= What is required =
All of the data is to be set down again without alteration.

= Data =

========================================

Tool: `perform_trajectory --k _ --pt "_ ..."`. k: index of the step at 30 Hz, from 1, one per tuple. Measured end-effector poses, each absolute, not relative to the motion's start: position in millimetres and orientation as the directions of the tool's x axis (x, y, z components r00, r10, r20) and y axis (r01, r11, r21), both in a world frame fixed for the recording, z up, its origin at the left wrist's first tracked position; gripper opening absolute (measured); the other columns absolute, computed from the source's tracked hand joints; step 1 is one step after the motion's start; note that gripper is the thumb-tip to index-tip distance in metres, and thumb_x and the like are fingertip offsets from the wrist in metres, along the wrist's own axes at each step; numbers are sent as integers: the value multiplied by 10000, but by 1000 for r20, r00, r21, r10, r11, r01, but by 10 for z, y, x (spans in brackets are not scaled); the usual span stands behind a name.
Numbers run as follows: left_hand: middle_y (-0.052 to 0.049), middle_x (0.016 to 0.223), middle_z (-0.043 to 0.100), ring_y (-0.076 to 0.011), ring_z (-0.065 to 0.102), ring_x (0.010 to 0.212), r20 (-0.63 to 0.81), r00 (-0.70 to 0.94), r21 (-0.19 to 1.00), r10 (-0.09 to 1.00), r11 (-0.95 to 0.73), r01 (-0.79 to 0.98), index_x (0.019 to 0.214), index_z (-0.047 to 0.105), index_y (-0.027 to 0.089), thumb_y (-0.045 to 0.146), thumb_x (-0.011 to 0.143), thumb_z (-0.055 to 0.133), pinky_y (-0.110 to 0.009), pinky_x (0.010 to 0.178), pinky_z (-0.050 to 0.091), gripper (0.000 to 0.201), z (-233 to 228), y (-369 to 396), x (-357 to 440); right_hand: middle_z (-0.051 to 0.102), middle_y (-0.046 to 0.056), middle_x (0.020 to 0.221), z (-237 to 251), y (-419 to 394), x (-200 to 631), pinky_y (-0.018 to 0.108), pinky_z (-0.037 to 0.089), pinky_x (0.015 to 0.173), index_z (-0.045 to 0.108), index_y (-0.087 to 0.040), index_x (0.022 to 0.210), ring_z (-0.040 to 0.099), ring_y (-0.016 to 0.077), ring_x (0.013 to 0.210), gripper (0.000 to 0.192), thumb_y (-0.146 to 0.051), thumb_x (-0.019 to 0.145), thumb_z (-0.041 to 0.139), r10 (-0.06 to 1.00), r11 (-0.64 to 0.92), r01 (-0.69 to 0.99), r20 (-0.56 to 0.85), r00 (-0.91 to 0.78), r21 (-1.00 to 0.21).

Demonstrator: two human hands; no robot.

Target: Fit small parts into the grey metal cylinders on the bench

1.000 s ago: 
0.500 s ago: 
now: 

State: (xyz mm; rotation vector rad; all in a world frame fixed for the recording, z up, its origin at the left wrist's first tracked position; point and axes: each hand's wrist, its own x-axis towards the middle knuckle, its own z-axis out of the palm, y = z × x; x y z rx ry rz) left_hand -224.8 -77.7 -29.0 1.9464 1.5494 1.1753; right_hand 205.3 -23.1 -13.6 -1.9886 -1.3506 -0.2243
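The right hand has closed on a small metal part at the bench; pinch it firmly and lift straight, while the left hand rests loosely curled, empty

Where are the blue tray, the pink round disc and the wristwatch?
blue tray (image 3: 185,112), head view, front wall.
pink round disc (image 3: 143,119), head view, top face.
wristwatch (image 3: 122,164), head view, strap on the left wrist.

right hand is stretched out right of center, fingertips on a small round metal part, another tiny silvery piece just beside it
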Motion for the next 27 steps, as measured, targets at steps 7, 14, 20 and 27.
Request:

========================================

= Your response =
Tool: `perform_trajectory --k _ --pt "_ ..."`. k: index of the step at 30 Hz, from 1, one per tuple. Measured end-effector poses, each absolute, not relative to the motion's start: position in millimetres and orientation as the directions of the tool's x axis (x, y, z components r00, r10, r20) and y axis (r01, r11, r21), both in a world frame fixed for the recording, z up, its origin at the left wrist's first tracked position; gripper opening absolute (measured); the other columns absolute, computed from the source's tracked hand joints; step 1 is one step after the motion's start; note that gripper is the thumb-tip to index-tip distance in metres, and thumb_x and the like are fingertip offsets from the wrist in metres, along the wrist's own axes at each step; numbers are sent as integers: the value multiplied by 10000, but by 1000 for r20, r00, r21, r10, r11, r01, but by 10 for z, y, x (spans in brackets are not scaled); the usual span stands behind a name.
Numbers run as follows: left_hand: middle_y (-0.052 to 0.049), middle_x (0.016 to 0.223), middle_z (-0.043 to 0.100), ring_y (-0.076 to 0.011), ring_z (-0.065 to 0.102), ring_x (0.010 to 0.212), r20 (-0.63 to 0.81), r00 (-0.70 to 0.94), r21 (-0.19 to 1.00), r10 (-0.09 to 1.00), r11 (-0.95 to 0.73), r01 (-0.79 to 0.98), index_x (0.019 to 0.214), index_z (-0.047 to 0.105), index_y (-0.027 to 0.089), thumb_y (-0.045 to 0.146), thumb_x (-0.011 to 0.143), thumb_z (-0.055 to 0.133), pinky_y (-0.110 to 0.009), pinky_x (0.010 to 0.178), pinky_z (-0.050 to 0.091), gripper (0.000 to 0.201), z (-233 to 228), y (-369 to 396), x (-357 to 440); right_hand: middle_z (-0.051 to 0.102), middle_y (-0.046 to 0.056), middle_x (0.020 to 0.221), z (-237 to 251), y (-419 to 394), x (-200 to 631), pinky_y (-0.018 to 0.108), pinky_z (-0.037 to 0.089), pinky_x (0.015 to 0.173), index_z (-0.045 to 0.108), index_y (-0.087 to 0.040), index_x (0.022 to 0.210), ring_z (-0.040 to 0.099), ring_y (-0.016 to 0.077), ring_x (0.013 to 0.210), gripper (0.000 to 0.192), thumb_y (-0.146 to 0.051), thumb_x (-0.019 to 0.145), thumb_z (-0.041 to 0.139), r10 (-0.06 to 1.00), r11 (-0.64 to 0.92), r01 (-0.69 to 0.99), r20 (-0.56 to 0.85), r00 (-0.91 to 0.78), r21 (-1.00 to 0.21).

Demonstrator: two human hands; no robot.

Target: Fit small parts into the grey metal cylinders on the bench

1.000 s ago: 
0.500 s ago: 
now: 

State: (xyz mm; rotation vector rad; all in a world frame fixed for the recording, z up, its origin at the left wrist's first tracked position; point and axes: each hand's wrist, its own x-axis towards the middle knuckle, its own z-axis out of the palm, y = z × x; x y z rx ry rz) left_hand -224.8 -77.7 -29.0 1.9464 1.5494 1.1753; right_hand 205.3 -23.1 -13.6 -1.9886 -1.3506 -0.2243
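The right hand has closed on a small metal part at the bench; pinch it firmly and lift straight, while the left hand rests loosely curled, empty

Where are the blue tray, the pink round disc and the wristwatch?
blue tray (image 3: 185,112), head view, front wall.
pink round disc (image 3: 143,119), head view, top face.
wristwatch (image 3: 122,164), head view, strap on the left wrist.

right hand is stretched out right of center, fingertips on a small round metal part, another tiny silvery piece just beside it
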Motion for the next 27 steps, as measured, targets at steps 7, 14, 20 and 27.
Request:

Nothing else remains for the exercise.